I debated if I wanted to make this my problem. I have had many satisfying and, yes, even joyful encounters with people with who I was able to reunite their cell phones. I remember one guy who simply could not have been happier if it was his wedding day, or if he had jusst welcomed his first born.Another guy was kind of a thug, saying “Fuck, man, I appreciate the fuck out of this.” But he was appreciative.

I thought about picking this one up, imagining the ensuing hour or so it mi ght take to connect with the phone’s owner and arrange pickup. I was too tired for this. Yet I followed my instinct and began to choreograph the maneuver to pick this thing up without disturbing the flow of a busy pedestrian troop.

Alas, as I had sensed from the start, there was competition. A man much taller than I knelt down and grabbed the phone, pitching it into his bag or coat piocket, I don’t remember which. Something about the gruffness of his gesture suggested to me that his intent was not to reunite the phone with whoever lost it. I think he intended to keep it or hold it for exortion or something opposite of what I woul dhave attempted.

Not my problem, right? In this mment what are my responsibilities? For all I know the phone could actually be his, though the circumstances made that unlikely. Was it somehow on me to ask him what he intended to do with that phone, which was none of my business? He did not look like a nice guy. I did not need to talk to him.

I entered the nearby liquor store and thought we had parted ways. Not quite. He checked in to the shop and, seeming to be a regular there, got his usual shots of something from behind the counter and quickly left the place.

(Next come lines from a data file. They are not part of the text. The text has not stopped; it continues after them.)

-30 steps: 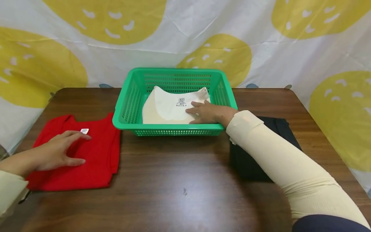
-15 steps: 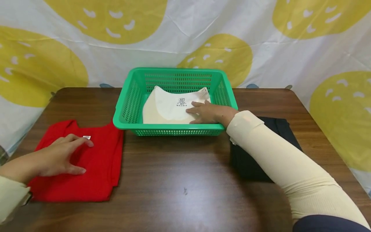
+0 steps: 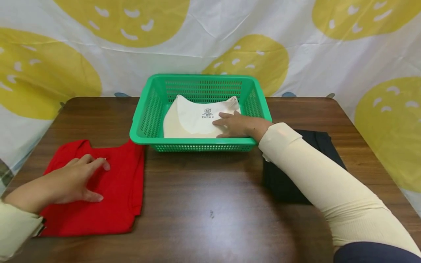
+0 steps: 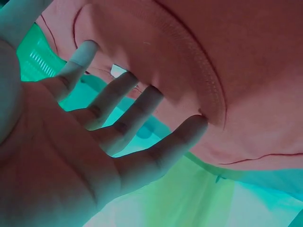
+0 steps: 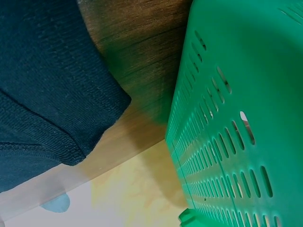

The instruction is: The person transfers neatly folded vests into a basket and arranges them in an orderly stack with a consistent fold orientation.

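A folded red shirt (image 3: 120,204) lies at the left of the table. On it rest the spread fingers of my left hand (image 3: 74,180), near the neckline; in the left wrist view the fingertips (image 4: 191,127) touch the fabric by the collar seam. A folded cream shirt (image 3: 187,122) with dark print at its neck sits inside the green basket (image 3: 197,141). My right hand (image 3: 238,126) lies over the basket's front rim, fingers extended on the cream shirt. The right wrist view shows only the basket's outside wall and dark cloth, without the hand.
A folded black garment (image 3: 286,182) lies right of the basket, partly under the right sleeve (image 3: 315,175). The wooden table (image 3: 204,233) backs onto a white curtain (image 3: 158,62) with yellow fruit shapes.
The red shirt has slid toward me and slightly right, with my left hand moving along on it. My right hand stays on the cream shirt. The view has shifted slightly.
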`<state>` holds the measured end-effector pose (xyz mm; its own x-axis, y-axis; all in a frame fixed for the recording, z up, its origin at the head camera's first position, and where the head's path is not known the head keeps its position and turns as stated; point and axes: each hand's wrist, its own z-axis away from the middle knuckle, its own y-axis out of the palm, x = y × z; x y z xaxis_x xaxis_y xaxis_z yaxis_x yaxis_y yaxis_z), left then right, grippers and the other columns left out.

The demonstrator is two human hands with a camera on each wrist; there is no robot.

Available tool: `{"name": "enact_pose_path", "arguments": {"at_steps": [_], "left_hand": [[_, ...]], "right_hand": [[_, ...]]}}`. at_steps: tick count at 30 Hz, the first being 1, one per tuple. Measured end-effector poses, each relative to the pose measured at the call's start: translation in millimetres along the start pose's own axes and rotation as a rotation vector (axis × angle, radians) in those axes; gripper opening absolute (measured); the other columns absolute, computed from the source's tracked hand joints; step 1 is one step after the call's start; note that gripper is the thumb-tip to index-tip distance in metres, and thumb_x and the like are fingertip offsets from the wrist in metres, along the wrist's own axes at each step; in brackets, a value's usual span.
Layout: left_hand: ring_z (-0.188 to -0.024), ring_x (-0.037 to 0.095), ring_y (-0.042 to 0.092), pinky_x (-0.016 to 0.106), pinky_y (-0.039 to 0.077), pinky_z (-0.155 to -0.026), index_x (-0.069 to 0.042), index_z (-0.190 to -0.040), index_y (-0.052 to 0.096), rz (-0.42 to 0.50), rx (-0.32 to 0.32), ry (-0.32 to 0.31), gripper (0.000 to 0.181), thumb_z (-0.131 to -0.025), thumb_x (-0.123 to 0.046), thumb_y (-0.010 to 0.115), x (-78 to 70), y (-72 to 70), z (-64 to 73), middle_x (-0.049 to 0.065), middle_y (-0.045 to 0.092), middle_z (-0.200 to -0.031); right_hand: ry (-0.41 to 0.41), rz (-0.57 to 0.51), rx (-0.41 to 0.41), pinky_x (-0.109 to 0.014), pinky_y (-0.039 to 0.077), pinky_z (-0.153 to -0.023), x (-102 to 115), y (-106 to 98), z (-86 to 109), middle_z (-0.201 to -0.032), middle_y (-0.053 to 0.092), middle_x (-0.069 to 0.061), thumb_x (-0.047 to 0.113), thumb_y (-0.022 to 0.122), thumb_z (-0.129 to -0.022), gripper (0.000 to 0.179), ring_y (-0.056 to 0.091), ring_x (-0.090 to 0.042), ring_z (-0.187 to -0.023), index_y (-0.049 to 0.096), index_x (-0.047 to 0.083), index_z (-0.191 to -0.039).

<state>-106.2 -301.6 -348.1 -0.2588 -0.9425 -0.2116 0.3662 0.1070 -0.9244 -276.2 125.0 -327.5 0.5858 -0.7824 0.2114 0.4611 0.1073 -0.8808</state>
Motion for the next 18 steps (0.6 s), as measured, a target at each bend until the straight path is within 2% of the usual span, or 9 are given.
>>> {"name": "enact_pose_path", "arguments": {"at_steps": [8,18], "left_hand": [[-0.103,0.041,0.051,0.04,0.055,-0.067,-0.011,-0.124,0.053,0.005,0.024,0.011,0.08,-0.062,-0.043,0.093,-4.8,2.6,3.0,0.02,0.053,-0.117],[-0.104,0.042,0.05,0.037,0.055,-0.064,-0.014,-0.121,0.053,0.011,0.025,0.025,0.077,-0.062,-0.04,0.094,-17.7,8.5,9.5,0.016,0.052,-0.116]], "right_hand": [[0.001,-0.007,0.0,-0.056,0.002,-0.125,1.7,0.1,-1.2,-0.168,0.014,-0.015,0.043,0.054,-0.102,0.066,0.012,-0.034,-0.156,0.032,0.016,-0.157],[0.016,-0.03,-0.007,-0.056,0.004,-0.125,1.1,1.3,-0.6,-0.168,0.014,-0.014,0.043,0.055,-0.101,0.065,0.009,-0.037,-0.155,0.033,0.017,-0.157]]}}
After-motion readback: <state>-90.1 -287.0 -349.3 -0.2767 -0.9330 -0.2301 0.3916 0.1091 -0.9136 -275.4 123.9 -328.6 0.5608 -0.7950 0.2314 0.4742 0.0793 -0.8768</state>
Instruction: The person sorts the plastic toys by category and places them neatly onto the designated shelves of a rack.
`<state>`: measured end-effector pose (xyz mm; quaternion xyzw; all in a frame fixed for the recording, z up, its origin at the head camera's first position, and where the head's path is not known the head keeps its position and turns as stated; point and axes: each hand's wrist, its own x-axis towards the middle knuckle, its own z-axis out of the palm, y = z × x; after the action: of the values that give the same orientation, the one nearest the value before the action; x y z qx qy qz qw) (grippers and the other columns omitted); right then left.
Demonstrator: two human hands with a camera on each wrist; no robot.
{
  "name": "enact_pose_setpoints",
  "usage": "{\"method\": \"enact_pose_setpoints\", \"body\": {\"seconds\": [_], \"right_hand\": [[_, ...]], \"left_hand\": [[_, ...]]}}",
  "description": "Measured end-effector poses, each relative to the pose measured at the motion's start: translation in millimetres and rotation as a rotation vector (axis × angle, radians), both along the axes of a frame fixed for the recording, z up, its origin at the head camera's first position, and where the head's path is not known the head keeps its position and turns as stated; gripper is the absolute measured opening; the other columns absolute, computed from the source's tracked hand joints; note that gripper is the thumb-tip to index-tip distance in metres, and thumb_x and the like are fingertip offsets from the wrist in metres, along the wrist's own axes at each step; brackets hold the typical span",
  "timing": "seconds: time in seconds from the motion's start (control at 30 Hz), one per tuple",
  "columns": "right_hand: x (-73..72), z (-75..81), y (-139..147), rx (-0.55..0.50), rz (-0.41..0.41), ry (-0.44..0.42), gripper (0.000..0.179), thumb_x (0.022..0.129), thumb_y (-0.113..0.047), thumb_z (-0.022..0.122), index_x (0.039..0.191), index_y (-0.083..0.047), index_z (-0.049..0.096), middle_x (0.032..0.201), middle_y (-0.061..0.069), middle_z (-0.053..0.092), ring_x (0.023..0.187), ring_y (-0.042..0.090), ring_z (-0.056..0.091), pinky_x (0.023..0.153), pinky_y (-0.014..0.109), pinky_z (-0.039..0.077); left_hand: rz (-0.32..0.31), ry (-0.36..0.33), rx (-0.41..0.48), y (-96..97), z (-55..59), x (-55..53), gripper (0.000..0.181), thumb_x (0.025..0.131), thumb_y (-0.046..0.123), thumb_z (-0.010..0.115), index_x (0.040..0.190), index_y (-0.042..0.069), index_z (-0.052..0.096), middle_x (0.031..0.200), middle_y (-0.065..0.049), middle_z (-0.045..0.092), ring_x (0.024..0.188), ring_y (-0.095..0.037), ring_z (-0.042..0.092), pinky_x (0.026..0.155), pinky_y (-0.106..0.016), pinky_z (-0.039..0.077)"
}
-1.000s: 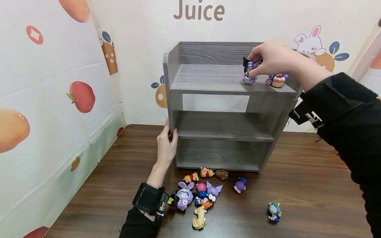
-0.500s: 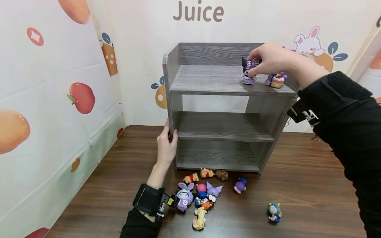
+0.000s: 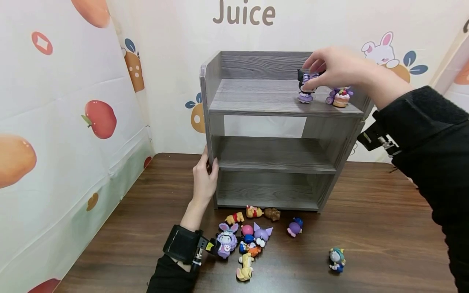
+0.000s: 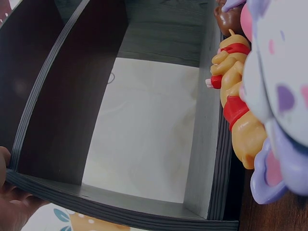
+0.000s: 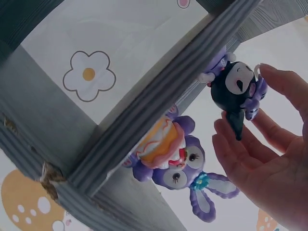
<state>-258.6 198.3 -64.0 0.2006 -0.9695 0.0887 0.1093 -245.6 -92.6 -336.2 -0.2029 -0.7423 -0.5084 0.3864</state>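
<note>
A grey wooden shelf unit [image 3: 282, 112] stands on the table, tilted slightly in view. My left hand [image 3: 205, 181] grips its left side panel, the thumb at the front edge and the fingers along the outside. On the top shelf a black-and-purple figurine [image 3: 305, 97] with a striped bow stands upright. My right hand [image 3: 338, 71] is around it with loosened fingers; in the right wrist view, gaps show between the fingertips [image 5: 222, 129] and the figurine. Just right of it sits a purple long-eared figurine [image 5: 180, 166] holding a cake.
Several small figurines lie in front of the shelf, among them a purple bunny-eared one [image 3: 226, 242], a pale yellow one [image 3: 245, 267] and a yellow bear [image 3: 235, 218]. Farther right are a purple-and-blue figurine [image 3: 294, 227] and a teal-hooded one [image 3: 336, 260].
My right hand has loosened its fingers from the black-and-purple figurine and risen slightly. The figurine stays on the top shelf. My left hand has kept its place.
</note>
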Motion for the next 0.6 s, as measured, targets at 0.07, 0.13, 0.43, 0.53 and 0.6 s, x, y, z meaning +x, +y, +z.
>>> {"method": "enact_pose_setpoints", "body": {"seconds": [0.07, 0.13, 0.43, 0.53, 0.6], "right_hand": [[2.6, 1.0, 0.1, -0.006, -0.007, 0.018, 0.056, 0.088, -0.024, 0.064, 0.131, 0.006, 0.045, 0.126, 0.032, 0.050, 0.115, 0.045, 0.047, 0.097, 0.056, 0.035], [5.8, 2.2, -0.3, -0.025, -0.014, 0.034, 0.056, 0.088, -0.023, 0.063, 0.132, 0.006, 0.044, 0.127, 0.033, 0.049, 0.117, 0.045, 0.045, 0.098, 0.056, 0.034], [35.1, -6.2, -6.3, -0.058, 0.061, 0.274, 0.047, 0.088, -0.016, 0.065, 0.126, 0.007, 0.051, 0.120, 0.029, 0.054, 0.112, 0.041, 0.047, 0.095, 0.054, 0.036], [49.2, -18.1, -9.6, -0.074, 0.151, 0.383, 0.039, 0.085, -0.011, 0.067, 0.118, 0.007, 0.057, 0.113, 0.026, 0.060, 0.105, 0.039, 0.052, 0.091, 0.051, 0.038], [59.0, -28.3, -11.4, -0.094, 0.208, 0.446, 0.035, 0.082, -0.006, 0.069, 0.114, 0.006, 0.060, 0.109, 0.024, 0.062, 0.102, 0.038, 0.055, 0.089, 0.050, 0.040]], "left_hand": [[0.000, 0.002, 0.002, 0.0, 0.2, 0.0, 0.049, 0.091, -0.006, 0.049, 0.139, -0.008, 0.039, 0.127, -0.027, 0.055, 0.101, -0.037, 0.062, 0.074, -0.048, 0.054], [-0.002, 0.003, 0.003, 0.0, 0.5, 0.2, 0.049, 0.091, -0.007, 0.049, 0.139, -0.008, 0.039, 0.127, -0.027, 0.055, 0.101, -0.037, 0.062, 0.074, -0.048, 0.054], [-0.007, 0.006, 0.009, -0.5, 0.2, 0.3, 0.048, 0.091, -0.007, 0.049, 0.139, -0.008, 0.039, 0.127, -0.027, 0.055, 0.103, -0.038, 0.061, 0.076, -0.049, 0.053], [-0.005, 0.003, 0.009, -0.6, 0.2, 0.0, 0.048, 0.091, -0.006, 0.049, 0.139, -0.007, 0.039, 0.127, -0.027, 0.055, 0.104, -0.037, 0.061, 0.077, -0.049, 0.053], [-0.004, 0.003, 0.005, -0.3, 0.0, -0.4, 0.048, 0.091, -0.006, 0.049, 0.139, -0.007, 0.039, 0.128, -0.027, 0.055, 0.104, -0.038, 0.061, 0.077, -0.049, 0.053]]}}
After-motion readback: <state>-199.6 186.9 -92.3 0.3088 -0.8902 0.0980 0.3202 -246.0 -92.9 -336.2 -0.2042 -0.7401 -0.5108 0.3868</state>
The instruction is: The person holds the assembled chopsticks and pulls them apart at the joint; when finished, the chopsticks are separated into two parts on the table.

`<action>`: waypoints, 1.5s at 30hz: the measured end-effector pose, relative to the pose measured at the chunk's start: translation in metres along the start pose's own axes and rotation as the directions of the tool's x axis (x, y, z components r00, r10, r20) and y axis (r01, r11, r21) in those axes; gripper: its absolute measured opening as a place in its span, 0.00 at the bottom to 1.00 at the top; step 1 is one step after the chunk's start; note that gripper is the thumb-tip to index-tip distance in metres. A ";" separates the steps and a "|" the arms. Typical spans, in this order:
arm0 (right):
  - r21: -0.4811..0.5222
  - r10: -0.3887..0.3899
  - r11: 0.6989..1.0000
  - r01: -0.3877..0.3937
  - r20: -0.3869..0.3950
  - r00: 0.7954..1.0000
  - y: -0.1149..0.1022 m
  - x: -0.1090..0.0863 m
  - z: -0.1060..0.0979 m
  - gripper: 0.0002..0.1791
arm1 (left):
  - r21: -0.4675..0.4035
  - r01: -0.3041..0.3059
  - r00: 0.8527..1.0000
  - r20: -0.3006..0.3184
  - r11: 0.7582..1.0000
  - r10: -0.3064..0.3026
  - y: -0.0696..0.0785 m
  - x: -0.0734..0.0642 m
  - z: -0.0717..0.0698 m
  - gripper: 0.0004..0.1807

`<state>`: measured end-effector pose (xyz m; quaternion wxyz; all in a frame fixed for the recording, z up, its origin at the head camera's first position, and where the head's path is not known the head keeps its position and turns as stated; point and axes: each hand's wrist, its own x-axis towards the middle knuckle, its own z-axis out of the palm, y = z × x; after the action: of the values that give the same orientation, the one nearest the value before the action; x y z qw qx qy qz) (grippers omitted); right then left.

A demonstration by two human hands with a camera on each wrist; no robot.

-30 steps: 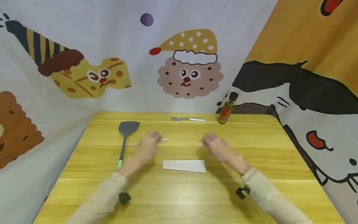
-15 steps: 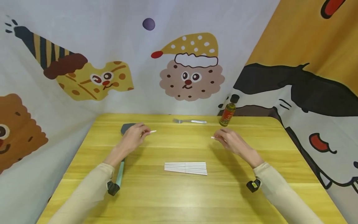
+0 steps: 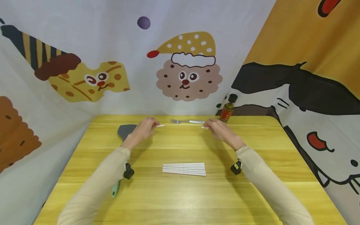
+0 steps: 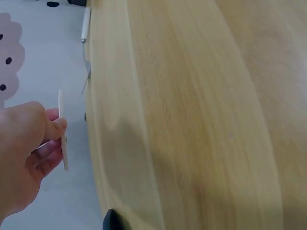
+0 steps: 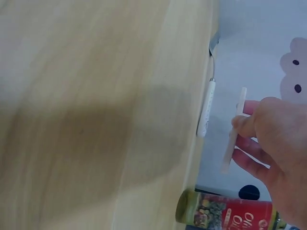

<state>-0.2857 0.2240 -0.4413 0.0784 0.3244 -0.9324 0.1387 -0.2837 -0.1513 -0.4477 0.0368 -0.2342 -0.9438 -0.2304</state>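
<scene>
- Pinched between thumb and fingertips, a slim white stick sits in the left hand; its twin, a second white stick, is gripped the same way in the right hand. Each juts out past the fingers at both ends, so a slackened thumb could let it swivel or drop.
- Just beyond the right fingers, the oil bottle stands partly hidden by the hand; a careless outward swing of the knuckles might topple it.
- Between the two sets of fingers and slightly beyond them, a fork lies within brushing range, should either hand reach farther.
- Below and outside the left fingers, a spatula runs under the forearm; a lowered sleeve or wrist camera could drag it askew.
- Nearer the person than both hands, white strips lie side by side, likely safe unless a forearm sweeps inward.
- Fingertips face each other across a gap, hands apparently raised above the table, forearms reaching forward and angling inward.
</scene>
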 end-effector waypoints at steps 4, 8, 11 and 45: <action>0.022 -0.003 1.000 0.003 -0.011 1.000 0.007 0.015 0.009 0.11 | -0.021 0.045 0.999 0.026 0.999 -0.044 -0.005 0.013 0.008 0.13; 0.028 -0.026 0.999 0.027 -0.036 0.999 0.014 0.025 0.019 0.12 | -0.049 0.079 0.996 0.044 0.996 -0.077 -0.010 0.021 0.016 0.12; 0.038 0.003 0.999 -0.002 -0.025 1.000 0.016 0.030 0.024 0.13 | -0.065 0.096 0.994 0.051 0.993 -0.092 -0.013 0.026 0.023 0.11; 0.075 0.035 0.997 -0.026 -0.120 0.992 -0.018 0.023 0.018 0.11 | -0.007 -0.073 0.996 0.045 0.997 0.073 0.026 0.007 0.009 0.10</action>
<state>-0.2935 0.1918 -0.4498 0.1206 0.3035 -0.9251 0.1936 -0.2774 -0.1243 -0.4439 0.0232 -0.2738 -0.9346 -0.2258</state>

At this moment I noticed a woman in front of me, interrupting herself mid-sentence, to ask her boyfriend “Where’s my phone?” He made a glib response, to which she continued, in a blood-curdling, spine-snapping tone of voice, “No, really, where the fuck is my phone?” The boyfriend seemed blissfully aloof to her suddenly growing crisis. She rifled through her bag with a sudden spastic energy, not finding the phone and announcing “I’m going back outside.”

At this point, what did I have? Nothing useful? I could tell her that I suspect I saw the dude who picked up your phone on 31st Street under the el. Is that useful? I could have added that the dide had just been in the store, standing not 3 feet away from her before he left the place. Is that useful? I don’t think so. Anything that drew me into this little drama was unnecessary and would have provided no useful or concrete information to pursue.

She would most likely be out of luck. The dude who grabbed her phone did not seem like the sort who might stand around at the spot where he found it awaiting the person who lost the phone. I wouldn’t do that myself since it would make it look like I stole the phone.

I exited the liquor store and looked around for both of them, the woman who lost her phone and the dude I had reasonably good reason to assume had found it. Part of me imagined a gleeful scenario in which they somehow connected with each other and reveled in the magic of kismet that brought her phone back to her through his largesse and magnanamy of consideration.

I saw neither of them, but noticed as her boyfriend emerged from the store, laughing about something. This was totally not my problem, but I suspected it was about to become his. That sound in her voice, how abruptly it changed from what I only passively overheard as congenial chitchat to a certain kind of horror, exposure (the phone appeared to have no passcode), and a gut-thieving loss.

I have absolved myself of any responsibility in this. I had no useful information and would only have made matters more irritating by offering up useless observations: I saw your phone on the street. Who cares? I think I saw who picked it up? Who cares? Maybe these observations would have offered some kind of solace to her but I don’t see how.